The room had been redecorated for our great-great-grandmother, Mary Geraldine, when she came as a bride to Yearsly, in 1802, and it had hardly been altered since her death, eight years later.

A portrait of her by Jackson hung between the two fireplaces, and there was a miniature of her on a little gilt nail by the further fireplace as well; a dark-eyed, laughing face, very charming, very romantic. There was an atmosphere of romance all about her, since her death in Spain when she was twenty-six. She had followed her husband to the Peninsular War and died of fever there. Her body had been embalmed and sent home to be buried at Yearsly, and the story was told of how, when the coffin was opened, it was seen that her hair had gone on growing after her death, long black hair flowing down below her knees, wrapping her round like a great black shawl.

Our great-grandfather had been a little boy, barely seven years old, but this sight he remembered, naturally enough, and he had told it to his children, Guy and Hugo’s grandfather and my grandmother. My grandmother had told it to us. This impressed us very much and increased the indefinable glamour surrounding our young great-great-grandmother. Her husband had preserved everything after her death exactly as she had left it, and so it had remained down to our time. There were her handkerchiefs and pieces of lace, her little volumes of Italian poetry, even chairs and tables remained where she had put them; yet it was a happy sentimentality; there was no sense of a dead hand in the cult of Mary Geraldine. If Cousin Delia’s own personality was gradually, quite imperceptibly, superseding the fainter older one, it was not deliberately nor of set purpose at all. The two personalities, quite distinct and different in themselves, seemed to blend and merge harmoniously, and Yearsly was the richer for both.

III

Cousin Delia never scolded, and never disapproved.
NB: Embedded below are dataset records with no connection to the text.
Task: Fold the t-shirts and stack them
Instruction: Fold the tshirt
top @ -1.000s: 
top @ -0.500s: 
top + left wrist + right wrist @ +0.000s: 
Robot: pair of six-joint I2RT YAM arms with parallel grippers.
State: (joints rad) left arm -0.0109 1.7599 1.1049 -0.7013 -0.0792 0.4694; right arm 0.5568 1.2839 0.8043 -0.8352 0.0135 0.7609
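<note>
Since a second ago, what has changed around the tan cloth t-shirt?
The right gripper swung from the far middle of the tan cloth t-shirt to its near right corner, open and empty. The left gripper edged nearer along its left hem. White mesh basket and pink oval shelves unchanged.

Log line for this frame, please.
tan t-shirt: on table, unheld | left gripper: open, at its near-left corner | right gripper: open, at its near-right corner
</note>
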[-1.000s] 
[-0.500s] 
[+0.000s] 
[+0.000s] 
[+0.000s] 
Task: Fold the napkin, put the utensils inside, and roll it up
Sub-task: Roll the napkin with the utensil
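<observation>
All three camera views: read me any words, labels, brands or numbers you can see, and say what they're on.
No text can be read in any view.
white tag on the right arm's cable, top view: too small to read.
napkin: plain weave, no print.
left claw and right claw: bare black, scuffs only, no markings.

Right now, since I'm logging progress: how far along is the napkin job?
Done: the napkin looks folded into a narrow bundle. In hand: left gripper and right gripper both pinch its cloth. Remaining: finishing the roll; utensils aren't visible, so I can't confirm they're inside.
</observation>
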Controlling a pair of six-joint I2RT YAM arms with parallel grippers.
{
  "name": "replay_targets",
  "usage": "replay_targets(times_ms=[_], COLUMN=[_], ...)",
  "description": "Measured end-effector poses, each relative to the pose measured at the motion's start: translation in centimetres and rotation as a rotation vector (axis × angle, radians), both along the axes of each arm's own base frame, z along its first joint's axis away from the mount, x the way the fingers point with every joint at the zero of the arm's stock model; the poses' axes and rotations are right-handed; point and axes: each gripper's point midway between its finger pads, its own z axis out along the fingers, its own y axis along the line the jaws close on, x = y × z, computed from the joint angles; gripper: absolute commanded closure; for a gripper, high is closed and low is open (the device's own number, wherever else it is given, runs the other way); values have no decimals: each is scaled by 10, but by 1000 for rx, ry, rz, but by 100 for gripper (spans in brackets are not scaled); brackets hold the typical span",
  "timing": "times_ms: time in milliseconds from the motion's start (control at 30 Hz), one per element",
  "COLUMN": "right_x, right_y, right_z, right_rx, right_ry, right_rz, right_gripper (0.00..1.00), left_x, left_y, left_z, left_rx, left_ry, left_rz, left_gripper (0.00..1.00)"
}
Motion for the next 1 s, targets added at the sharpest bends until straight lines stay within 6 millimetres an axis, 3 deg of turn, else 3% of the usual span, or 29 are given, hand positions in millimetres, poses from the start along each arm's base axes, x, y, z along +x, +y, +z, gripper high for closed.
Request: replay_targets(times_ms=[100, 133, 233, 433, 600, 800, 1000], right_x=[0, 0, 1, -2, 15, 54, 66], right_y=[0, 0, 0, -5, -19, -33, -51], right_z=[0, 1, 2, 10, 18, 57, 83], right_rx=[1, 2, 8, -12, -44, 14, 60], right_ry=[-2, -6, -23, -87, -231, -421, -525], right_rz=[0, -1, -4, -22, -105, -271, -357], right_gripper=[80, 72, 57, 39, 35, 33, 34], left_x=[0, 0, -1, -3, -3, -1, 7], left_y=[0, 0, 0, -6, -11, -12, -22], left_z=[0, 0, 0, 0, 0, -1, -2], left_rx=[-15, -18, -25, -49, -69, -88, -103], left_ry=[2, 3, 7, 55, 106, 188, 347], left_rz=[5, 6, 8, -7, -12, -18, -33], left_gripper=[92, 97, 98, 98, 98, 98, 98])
It seems to me, when I think of that time now, that there were no rules at Yearsly, no forbidden places, nothing we might not do. It seems now, as though we had done just what we liked all the day long, only somehow we did not want to do naughty things. To begin with we did not quarrel. I cannot remember any quarrel between Guy and Hugo except once, over a dead robin—when Guy called the cat who killed it cruel, and Hugo insisted that it was not cruel, because it did not understand.

Even then they had not fought, but their voices had been angry, and that was very rare.

We did not want to annoy each other or other people, as my children so often do; we did not want to disobey, but then there were no rules to disobey. Sometimes I have thought that it was easy for Cousin Delia, because Guy and Hugo were so little trouble and so easy to manage, and that I could manage my own children that way, if they had been like them; but this explanation is not enough. Guy and Hugo would not have been so good with another mother. They were not very good at school, and I know that I was often naughty when I was not at Yearsly. I know that it was something in Cousin Delia herself that made the atmosphere; a kind of active peace and contentment that affected us, as it affected the animals and the flowers she had.

She did not play with us often, she seldom took us for walks; she left us much more alone, to ourselves, than I was ever left at my grandmother’s in London, but she was always there when we wanted her, always in the background, doing her own ploys, and because she took pleasure in so many different things in the day, we took pleasure in them also; pigeons and tame birds, that came to her when she went out, and her big dogs and her flowers, and her beautiful embroidery of bright butterflies and flowers. Everything she touched or came in contact with became alive, even the chairs and the curtains, and the little china bowls. There was one chair in the drawing-room that was called the ‘Little Chair.’ It was a little old chair of white-painted wood with a high back and very low seat, and she had covered it herself with an old piece of Mary Geraldine’s gold brocade. This chair was not one of Mary Geraldine’s; it had lain forgotten in a box room till Cousin Delia found it, but now it was a friend. So many things at Yearsly were like that.

Another thing about Cousin Delia was the way she took us as we were, and did not seem to want us different and better all the time, as I do with my children, except perhaps John. We were never afraid to say anything to her, for she was never shocked or disappointed with us. I wonder sometimes if she did disapprove of anything, or merely never thought of what she disliked.

I did not realize this so much until I married Walter, and found that he and his mother disapproved of so many things; and of course my mother did also, though differently.